Commissariat de Giuseppe Porzio, professore di storia dell’arte moderna presso l’Università di Napoli L’Orientale et Yuri Primarosa, conservatoro del museo e docente a contratto di storia dell’arte moderna presso la Sapienza Università di Roma.

vol AF © Le Curieux des arts Gilles Kraemer, Rome-Paris, 28 janvier 2023.

Catalogue, une source de références comme de très nombreux catalogues italiens et non une suite d’images comme ceux de certaines expositions en France. Textes de Keith Christiansen (già direttore del Department of European Paintings al Metropolitan Museum of Art di New York), Alessandro Zuccari et Massimo Moretti (professori di Storia dell’arte moderna, Sapienza Università di Roma), Ilaria Sgarbozza (Soprintendenza Speciale di Roma), Claudio Sagliocco (dottorando in Storia dell’arte, Sapienza Università di Roma). 168 pages. Éditions Officina Libraria, Rome. Prix 25 € (en service de presse).

 

 

 

 

 

Le chat du Palazzo Barberini, vous le rencontrerez dans l'entrée de cette institution muséale © Le Curieux des arts Gilles Kraemer, Rome, 26 janvier 2023.

 

 

 

© Le Curieux des arts Gilles Kraemer, Rome, 26 janvier 2023, Palazzo Barberini

Revoir aussi l'immense plafond (1632-1639), à la gloire du pouvoir spirituel et politique de la famille Aldobrandini, autour du Triomphe de la Divine Providence réalisé en sept années par Pietro da Cortona (Cortona 1597 - Roma 1669) et ses élèves.
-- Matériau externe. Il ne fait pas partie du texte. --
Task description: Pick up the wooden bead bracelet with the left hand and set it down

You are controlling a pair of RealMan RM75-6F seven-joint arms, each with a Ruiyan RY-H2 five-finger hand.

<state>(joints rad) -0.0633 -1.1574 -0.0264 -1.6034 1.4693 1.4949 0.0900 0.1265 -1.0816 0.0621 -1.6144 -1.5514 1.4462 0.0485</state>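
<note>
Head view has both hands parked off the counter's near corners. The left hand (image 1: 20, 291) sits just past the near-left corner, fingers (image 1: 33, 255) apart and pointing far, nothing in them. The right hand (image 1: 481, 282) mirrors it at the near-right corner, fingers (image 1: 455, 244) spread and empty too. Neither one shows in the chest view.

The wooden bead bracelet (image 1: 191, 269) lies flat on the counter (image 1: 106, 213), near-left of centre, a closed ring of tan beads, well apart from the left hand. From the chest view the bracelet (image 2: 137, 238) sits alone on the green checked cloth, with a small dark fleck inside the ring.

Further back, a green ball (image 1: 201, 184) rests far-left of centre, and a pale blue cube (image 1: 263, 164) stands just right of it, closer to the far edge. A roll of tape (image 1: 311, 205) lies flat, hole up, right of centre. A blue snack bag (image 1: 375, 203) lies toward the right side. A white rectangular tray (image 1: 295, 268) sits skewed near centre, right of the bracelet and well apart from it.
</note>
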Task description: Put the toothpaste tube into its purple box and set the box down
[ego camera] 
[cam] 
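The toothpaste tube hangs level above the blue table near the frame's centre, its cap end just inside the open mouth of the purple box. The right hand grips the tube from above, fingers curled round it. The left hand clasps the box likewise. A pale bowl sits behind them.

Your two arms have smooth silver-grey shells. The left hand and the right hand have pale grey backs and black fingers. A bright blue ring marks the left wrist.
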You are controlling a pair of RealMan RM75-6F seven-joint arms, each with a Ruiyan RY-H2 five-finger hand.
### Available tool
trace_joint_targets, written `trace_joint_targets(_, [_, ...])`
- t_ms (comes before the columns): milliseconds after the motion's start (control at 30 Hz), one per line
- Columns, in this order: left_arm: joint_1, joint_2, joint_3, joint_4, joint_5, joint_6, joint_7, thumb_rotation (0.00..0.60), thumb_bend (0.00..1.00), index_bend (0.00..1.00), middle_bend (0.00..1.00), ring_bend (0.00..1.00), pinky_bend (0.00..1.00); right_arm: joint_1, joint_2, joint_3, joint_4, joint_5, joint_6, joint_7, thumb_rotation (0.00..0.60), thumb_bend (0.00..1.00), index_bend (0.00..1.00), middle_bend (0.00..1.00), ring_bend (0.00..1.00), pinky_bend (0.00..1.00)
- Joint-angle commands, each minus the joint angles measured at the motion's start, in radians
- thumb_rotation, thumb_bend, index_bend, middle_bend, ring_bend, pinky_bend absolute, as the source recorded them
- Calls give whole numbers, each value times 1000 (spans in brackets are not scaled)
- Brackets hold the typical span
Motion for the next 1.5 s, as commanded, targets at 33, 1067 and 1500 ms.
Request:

Ainsi que le nouvel accrochage des salles. La maniériste Déposition du Christ dans le sépulcre, Jacopino del Conte (Firenze ca 1515 - Roma 1598), huile sur bois des années 1550-1560, détail du périzonium du Christ .

 

 

 

 

 

 

 

 

Naturellement d'Angelo di Cosimo Tori detto Bronzino (Firenze 1503 - 1572), le viril Portrait de Stefano IV Colonna, huile sur bois, 1546.